State consultando i requisiti per una posizione a status internazionale che vi piace e non capite se potete concorrere o meno? Trovate delle sigle strane come che il posto che vi interessa è, ad esempio, destinato ad un OF-5? Beh, OF-5 in ambito NATO significa Colonnello (e gradi corrispondenti tipo Capitano di Vascello per la Marina Militare) quindi, a meno che non siate un Colonnello, non potete proprio fare domanda, altrimenti vi verrà ovviamente rigettata! Vediamo a grosse linee come funziona … beh, sappiate che i gradi NATO vengono individuati, a prescindere dalla Forza Armata di appartenenza, come:

  • OF (cioè Officer) da 1 a 10 con Ufficiali inferiori, superiori (da OF-1 a OF-5) e generali (da OF-6 a OF-10) … quindi OF-1 significa Tenente/Sottotenente (e gradi corrispondenti), OF-2 Capitano e così via;
  • OR (cioè Other rank = altri gradi) da 1 a 9 con Graduati, Militari di Truppa (da OR-1 a OR-4) e Sottufficiali (da OR-5 a OR-9).
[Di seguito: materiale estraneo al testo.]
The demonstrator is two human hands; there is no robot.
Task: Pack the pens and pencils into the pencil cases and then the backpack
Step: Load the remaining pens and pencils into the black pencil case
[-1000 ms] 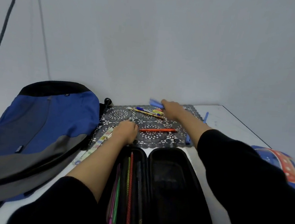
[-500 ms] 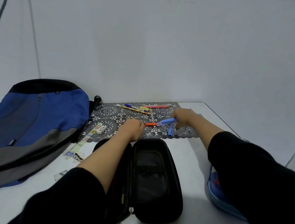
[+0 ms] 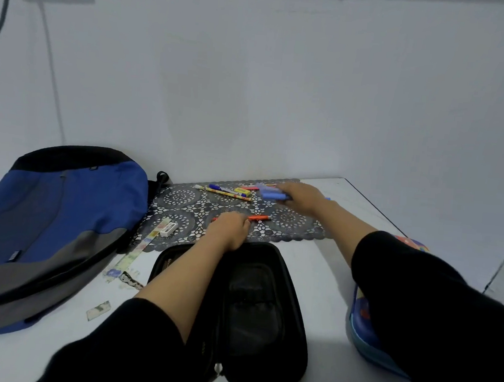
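Far out to the left of the left hand lies a blue and grey fabric backpack (image 3: 60,230), flat on the white table (image 3: 322,274); between it and that hand a narrow patterned ruler (image 3: 142,244) lies slantwise, with a small white eraser (image 3: 168,228) just beside its far end, both partly on the dark lace-patterned mat (image 3: 183,200); the left hand (image 3: 231,228) sits on the near edge of the mat with its fingers curled down over a thin orange pencil (image 3: 259,218), whose ends show on both sides of the knuckles; whether it actually grips the pencil I cannot tell; just below this hand, under the left forearm, the black hard-shell pencil case (image 3: 253,311) lies open on the table; beyond the left hand, at the far edge of the mat, lie a yellow patterned pencil (image 3: 226,193), a blue pen (image 3: 218,187) and a small yellow block (image 3: 242,191); to their right the right hand (image 3: 300,199) closes around a blurred bunch of light-blue pens (image 3: 271,194); under the right sleeve, a blue printed pencil case (image 3: 364,323) peeks out at the table's edge.
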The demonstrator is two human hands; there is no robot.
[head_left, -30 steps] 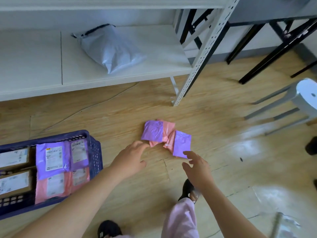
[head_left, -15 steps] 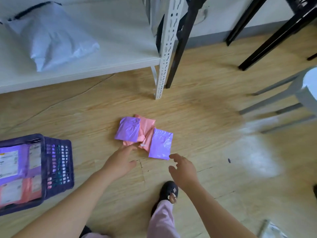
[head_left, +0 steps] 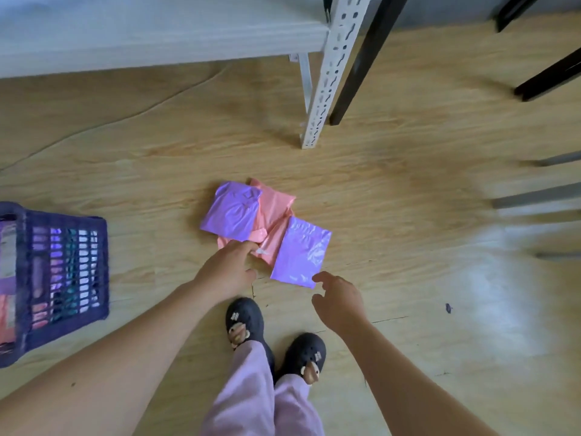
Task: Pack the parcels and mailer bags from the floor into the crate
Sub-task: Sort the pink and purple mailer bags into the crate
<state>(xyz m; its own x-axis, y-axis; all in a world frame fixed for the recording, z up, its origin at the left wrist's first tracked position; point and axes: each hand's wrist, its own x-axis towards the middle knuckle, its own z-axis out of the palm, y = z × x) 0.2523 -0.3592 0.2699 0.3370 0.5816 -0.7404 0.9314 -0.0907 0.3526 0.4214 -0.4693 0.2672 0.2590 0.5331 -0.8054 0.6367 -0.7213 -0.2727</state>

Quindi, per intenderci e partendo sempre dal basso, OR-1 sarà il Soldato semplice, OR-5 il Sergente, OR-7 il Maresciallo e così via …

Una piccola precisazione prima di chiudere: molti utilizzano impropriamente anche la sigla WO, cioè Warrant Officer, categoria presente praticamente nelle sole Forze Armate USA [1] e che si colloca a metà strada tra gli Ufficiali e i Sottufficiali … cosa che, ovviamente, non trova alcuna corrispondenza in Italia.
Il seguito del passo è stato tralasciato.